Only one stretch of the data below is needed. Output the lines from the one with "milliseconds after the" up to and including the one with "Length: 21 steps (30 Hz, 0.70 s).", exactly as they stand.

Dataset items

☆ ☆ ☆ ☆ ☆

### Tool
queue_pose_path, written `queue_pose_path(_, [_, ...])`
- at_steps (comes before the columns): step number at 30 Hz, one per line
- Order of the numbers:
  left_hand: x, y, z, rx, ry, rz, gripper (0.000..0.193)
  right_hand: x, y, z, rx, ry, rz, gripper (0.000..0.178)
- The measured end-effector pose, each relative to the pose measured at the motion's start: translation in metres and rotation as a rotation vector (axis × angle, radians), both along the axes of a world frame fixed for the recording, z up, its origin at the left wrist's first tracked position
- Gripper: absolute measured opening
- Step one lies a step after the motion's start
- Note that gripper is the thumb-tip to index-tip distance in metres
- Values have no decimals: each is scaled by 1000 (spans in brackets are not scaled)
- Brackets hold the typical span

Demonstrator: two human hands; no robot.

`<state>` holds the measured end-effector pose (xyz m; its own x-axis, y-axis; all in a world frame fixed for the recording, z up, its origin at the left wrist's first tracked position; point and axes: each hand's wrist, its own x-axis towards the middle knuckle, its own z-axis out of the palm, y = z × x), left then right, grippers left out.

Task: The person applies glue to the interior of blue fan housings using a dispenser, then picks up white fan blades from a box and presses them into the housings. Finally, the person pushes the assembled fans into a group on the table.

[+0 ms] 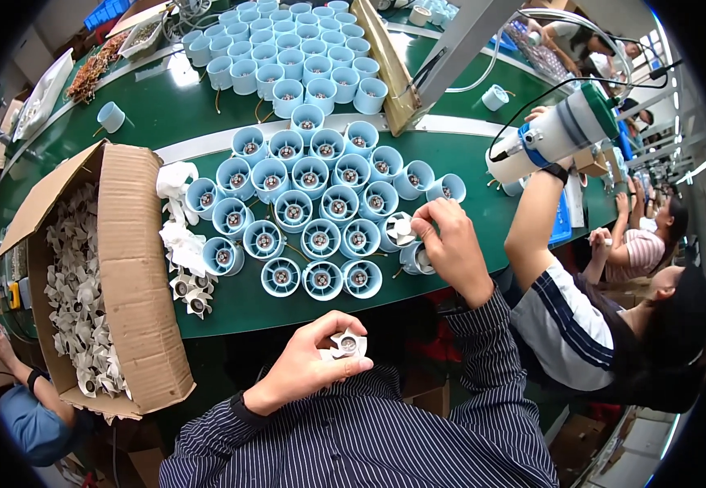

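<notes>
My left hand (312, 362) is closed around a small white fan impeller (348, 343), held in front of my body with its hub facing up. My right hand (454, 250) reaches over the right edge of a group of light blue round fan housings (320, 237). Its fingertips are bent against a white impeller (401, 228) in the mouth of one housing. Just below, a tilted housing (409, 259) with something white inside is partly hidden by that hand. Most of the other housings stand upright, showing a hub inside and no impeller.
A cardboard box (145, 276) full of white impellers stands open at left. Loose impellers (193, 293) and white gloves (182, 236) lie beside it. More housings (288, 61) crowd the far side. At right, a co-worker's arm (536, 215) holds a white cylindrical device (564, 130).
</notes>
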<state>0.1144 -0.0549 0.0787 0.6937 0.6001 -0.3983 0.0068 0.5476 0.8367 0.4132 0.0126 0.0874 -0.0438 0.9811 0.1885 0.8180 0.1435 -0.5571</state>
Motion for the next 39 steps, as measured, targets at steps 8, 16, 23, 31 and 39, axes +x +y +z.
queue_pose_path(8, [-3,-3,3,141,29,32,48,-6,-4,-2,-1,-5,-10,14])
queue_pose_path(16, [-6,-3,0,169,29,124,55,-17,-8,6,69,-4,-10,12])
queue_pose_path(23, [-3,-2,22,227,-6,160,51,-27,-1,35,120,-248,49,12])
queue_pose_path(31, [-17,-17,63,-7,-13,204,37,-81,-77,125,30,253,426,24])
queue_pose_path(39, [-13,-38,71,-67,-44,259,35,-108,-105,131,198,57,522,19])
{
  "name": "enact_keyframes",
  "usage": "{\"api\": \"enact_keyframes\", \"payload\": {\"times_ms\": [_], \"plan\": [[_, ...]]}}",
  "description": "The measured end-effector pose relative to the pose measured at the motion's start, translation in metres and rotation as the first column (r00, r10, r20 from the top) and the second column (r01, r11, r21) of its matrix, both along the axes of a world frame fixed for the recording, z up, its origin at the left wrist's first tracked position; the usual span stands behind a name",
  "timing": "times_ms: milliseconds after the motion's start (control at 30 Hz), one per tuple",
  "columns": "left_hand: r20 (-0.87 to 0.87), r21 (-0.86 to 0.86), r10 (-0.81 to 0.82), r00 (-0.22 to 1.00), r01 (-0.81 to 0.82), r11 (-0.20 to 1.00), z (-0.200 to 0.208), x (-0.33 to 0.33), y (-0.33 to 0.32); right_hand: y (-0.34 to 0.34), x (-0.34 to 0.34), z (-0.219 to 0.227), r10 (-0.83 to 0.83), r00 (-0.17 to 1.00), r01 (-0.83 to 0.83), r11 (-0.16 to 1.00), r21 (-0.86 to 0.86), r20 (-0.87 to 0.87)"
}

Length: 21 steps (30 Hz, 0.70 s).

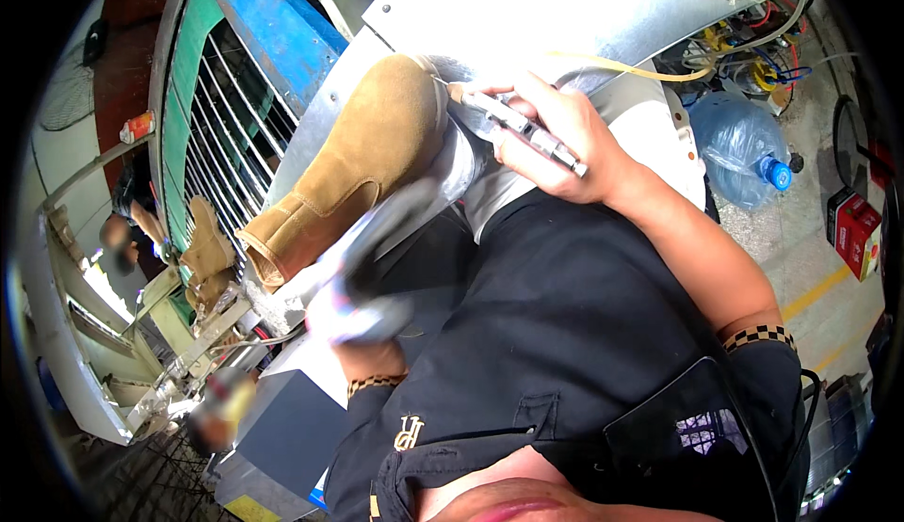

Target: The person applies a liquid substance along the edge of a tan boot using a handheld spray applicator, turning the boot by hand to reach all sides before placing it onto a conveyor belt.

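We saw 1 tan boot (381,136) lying along the tabletop's (452,14) near edge, probably so its sole rim was easy to reach. Our right grip (562,129) was wrapped around 1 silver tool (527,129), likely angling its tip toward that rim. Our left grip (344,324) blurred; we couldn't tell its state.

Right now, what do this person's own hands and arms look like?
The right hand is bare; the left hand is too blurred for detail. Both arms wear black sleeves edged with black-and-tan checkered cuffs.
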<state>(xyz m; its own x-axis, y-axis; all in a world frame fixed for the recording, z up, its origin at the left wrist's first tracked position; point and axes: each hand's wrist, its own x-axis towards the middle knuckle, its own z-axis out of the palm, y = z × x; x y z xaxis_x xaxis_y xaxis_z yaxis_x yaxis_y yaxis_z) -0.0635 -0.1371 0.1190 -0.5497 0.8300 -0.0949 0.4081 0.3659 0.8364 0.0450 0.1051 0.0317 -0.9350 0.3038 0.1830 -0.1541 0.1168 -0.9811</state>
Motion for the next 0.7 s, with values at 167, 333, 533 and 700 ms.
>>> {"api": "enact_keyframes", "payload": {"times_ms": [167,333,533,700], "plan": [[-0.276,0.351,0.391,0.878,-0.287,0.891,0.052,-0.053,-0.07,0.01,-0.022,-0.007,0.101,0.994,-0.073,0.915,-0.398,0.049],[-0.02,0.077,0.314,0.949,-0.312,0.947,0.052,-0.061,-0.064,0.02,-0.048,-0.008,0.225,0.972,-0.168,0.856,-0.488,0.061],[-0.361,-0.118,0.342,0.868,-0.406,0.906,0.043,-0.081,-0.052,0.008,-0.055,-0.013,0.115,0.992,-0.06,0.817,-0.574,0.06],[0.089,0.032,0.527,0.845,-0.531,0.847,0.021,-0.074,-0.065,-0.002,-0.05,-0.02,-0.067,0.986,0.02,0.959,-0.284,-0.155]]}}
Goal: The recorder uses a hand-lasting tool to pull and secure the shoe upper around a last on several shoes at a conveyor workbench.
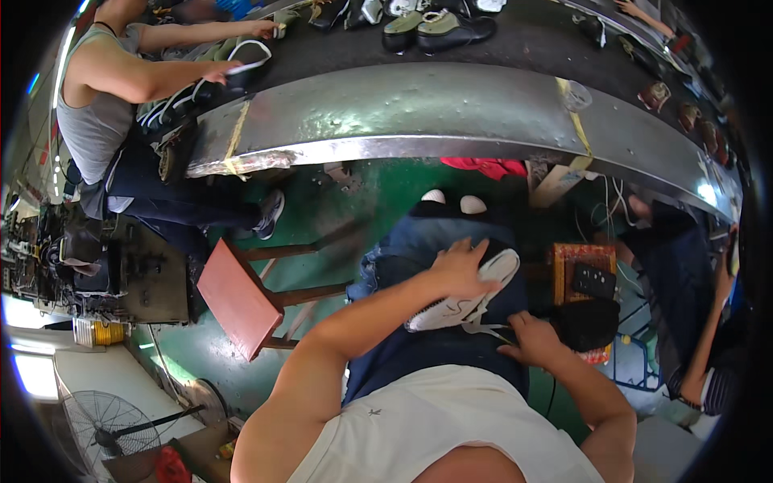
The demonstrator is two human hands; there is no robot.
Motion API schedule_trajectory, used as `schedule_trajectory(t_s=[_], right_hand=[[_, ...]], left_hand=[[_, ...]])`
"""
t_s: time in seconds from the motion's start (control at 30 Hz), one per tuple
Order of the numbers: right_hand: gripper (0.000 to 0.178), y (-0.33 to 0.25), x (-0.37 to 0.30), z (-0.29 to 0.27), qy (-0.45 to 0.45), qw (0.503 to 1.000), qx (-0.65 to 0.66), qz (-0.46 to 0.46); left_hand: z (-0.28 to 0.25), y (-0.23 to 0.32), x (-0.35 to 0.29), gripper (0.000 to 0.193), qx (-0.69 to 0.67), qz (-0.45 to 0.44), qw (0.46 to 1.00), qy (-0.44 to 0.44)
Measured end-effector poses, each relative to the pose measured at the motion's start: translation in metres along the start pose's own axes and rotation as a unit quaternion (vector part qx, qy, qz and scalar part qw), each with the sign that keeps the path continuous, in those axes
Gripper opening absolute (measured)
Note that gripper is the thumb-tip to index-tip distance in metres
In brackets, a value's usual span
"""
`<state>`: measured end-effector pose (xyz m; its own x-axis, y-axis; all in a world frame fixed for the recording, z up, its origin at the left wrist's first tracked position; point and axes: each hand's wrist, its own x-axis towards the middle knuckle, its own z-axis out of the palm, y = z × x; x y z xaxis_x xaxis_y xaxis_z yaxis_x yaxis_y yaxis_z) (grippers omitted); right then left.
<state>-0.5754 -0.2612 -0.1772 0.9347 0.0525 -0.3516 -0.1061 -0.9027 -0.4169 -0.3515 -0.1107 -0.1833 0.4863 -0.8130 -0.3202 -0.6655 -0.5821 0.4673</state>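
A white shoe (451, 312) with dark line markings lies tilted across my lap, over dark blue trousers or an apron. My left hand (461, 272) is closed over its upper side, thumb toward me and fingers reaching to the far edge. A pale lace or strap (485, 328) trails from the shoe's near side toward my right hand (533, 340). That hand's thumb and fingers pinch the end of the strip. The shoe's far side is partly hidden beneath my left hand.
Ahead runs a metal-edged conveyor (403, 105) bearing several shoes (451, 30). A red-topped stool (240, 298) stands left, a woven seat (568, 262) with a black object right. A person (105, 88) works at far left; another sits at right. A fan (109, 431) is lower left.
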Motion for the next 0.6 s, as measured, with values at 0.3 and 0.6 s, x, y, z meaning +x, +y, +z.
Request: schedule_trajectory(t_s=[0.3,0.6], right_hand=[[0.04,0.037,-0.018,-0.024,-0.079,0.932,0.35,0.049],[0.029,-0.022,0.016,-0.063,-0.138,0.862,0.483,0.063]], left_hand=[[-0.004,-0.033,0.049,0.06,-0.563,0.052,0.82,0.09],[-0.015,-0.073,-0.014,0.066,-0.638,0.047,0.759,0.12]])
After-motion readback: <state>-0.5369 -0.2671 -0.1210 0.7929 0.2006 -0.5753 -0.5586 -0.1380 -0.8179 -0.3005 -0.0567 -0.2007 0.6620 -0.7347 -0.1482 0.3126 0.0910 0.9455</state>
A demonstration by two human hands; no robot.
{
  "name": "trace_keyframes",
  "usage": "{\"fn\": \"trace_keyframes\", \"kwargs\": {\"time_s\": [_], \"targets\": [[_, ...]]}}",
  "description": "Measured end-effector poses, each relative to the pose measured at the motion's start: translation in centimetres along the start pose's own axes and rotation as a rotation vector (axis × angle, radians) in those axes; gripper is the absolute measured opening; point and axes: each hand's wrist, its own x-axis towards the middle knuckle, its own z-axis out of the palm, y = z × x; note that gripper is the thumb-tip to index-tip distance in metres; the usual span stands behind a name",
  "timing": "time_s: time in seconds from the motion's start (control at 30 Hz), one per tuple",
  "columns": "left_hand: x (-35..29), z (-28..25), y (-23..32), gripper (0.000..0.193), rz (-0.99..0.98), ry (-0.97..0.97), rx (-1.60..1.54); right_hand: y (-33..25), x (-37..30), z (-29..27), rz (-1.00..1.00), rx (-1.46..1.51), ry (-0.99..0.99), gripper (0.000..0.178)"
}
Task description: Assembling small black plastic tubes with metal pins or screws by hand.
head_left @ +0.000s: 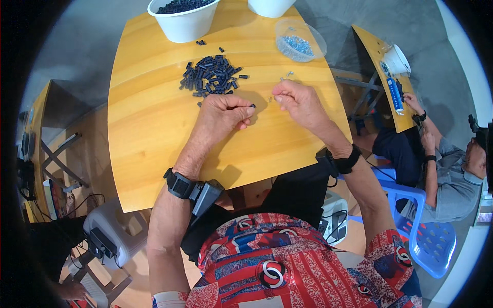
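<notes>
Between thumb and fingertips, my left hand pinches a small black cylindrical part, its dark end showing at the tips. My right hand is a little to the right, with thumb and forefinger pressed together; whatever they hold is too small to name. A few tiny clear pieces lie on the wooden table just beyond it. Past my left hand spreads a heap of short black cylindrical parts. A clear round plastic tub of small bluish transparent pieces stands beyond my right hand.
A white bowl full of black parts stands at the far left of the table, and another white container is at its far edge. To the right, a person sits by a second table. A blue plastic stool stands nearby.
</notes>
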Motion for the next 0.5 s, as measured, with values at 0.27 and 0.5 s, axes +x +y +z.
{"fn": "trace_keyframes", "kwargs": {"time_s": [0.27, 0.5], "targets": [[0.0, -0.1, -0.1, 0.01, -0.024, 0.011, -0.017, -0.8, -0.2, 1.0, -0.154, -0.259, 0.054, 0.013], [0.1, -0.1, -0.3, 0.01, 0.035, -0.016, -0.022, -0.6, -0.5, 1.3, -0.157, -0.409, 0.05, 0.011]]}}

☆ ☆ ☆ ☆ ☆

Written reply →
  "timing": "times_ms: milliseconds after the motion's start (control at 30 Hz), one per tuple",
  "columns": "left_hand: r20 (-0.87 to 0.87), r21 (-0.86 to 0.86), r10 (-0.81 to 0.82), r00 (-0.22 to 1.00), r01 (-0.81 to 0.82), r11 (-0.20 to 1.00), z (-0.200 to 0.208), x (-0.33 to 0.33), y (-0.33 to 0.32); right_hand: y (-0.34 to 0.34), x (-0.34 to 0.34), z (-0.219 to 0.227), r10 (-0.83 to 0.83), r00 (-0.17 to 1.00), r01 (-0.83 to 0.83), r11 (-0.16 to 1.00), r21 (-0.86 to 0.86), r20 (-0.87 to 0.87)"
}

Length: 21 steps (30 Hz, 0.70 s).

The output for this exercise is complete.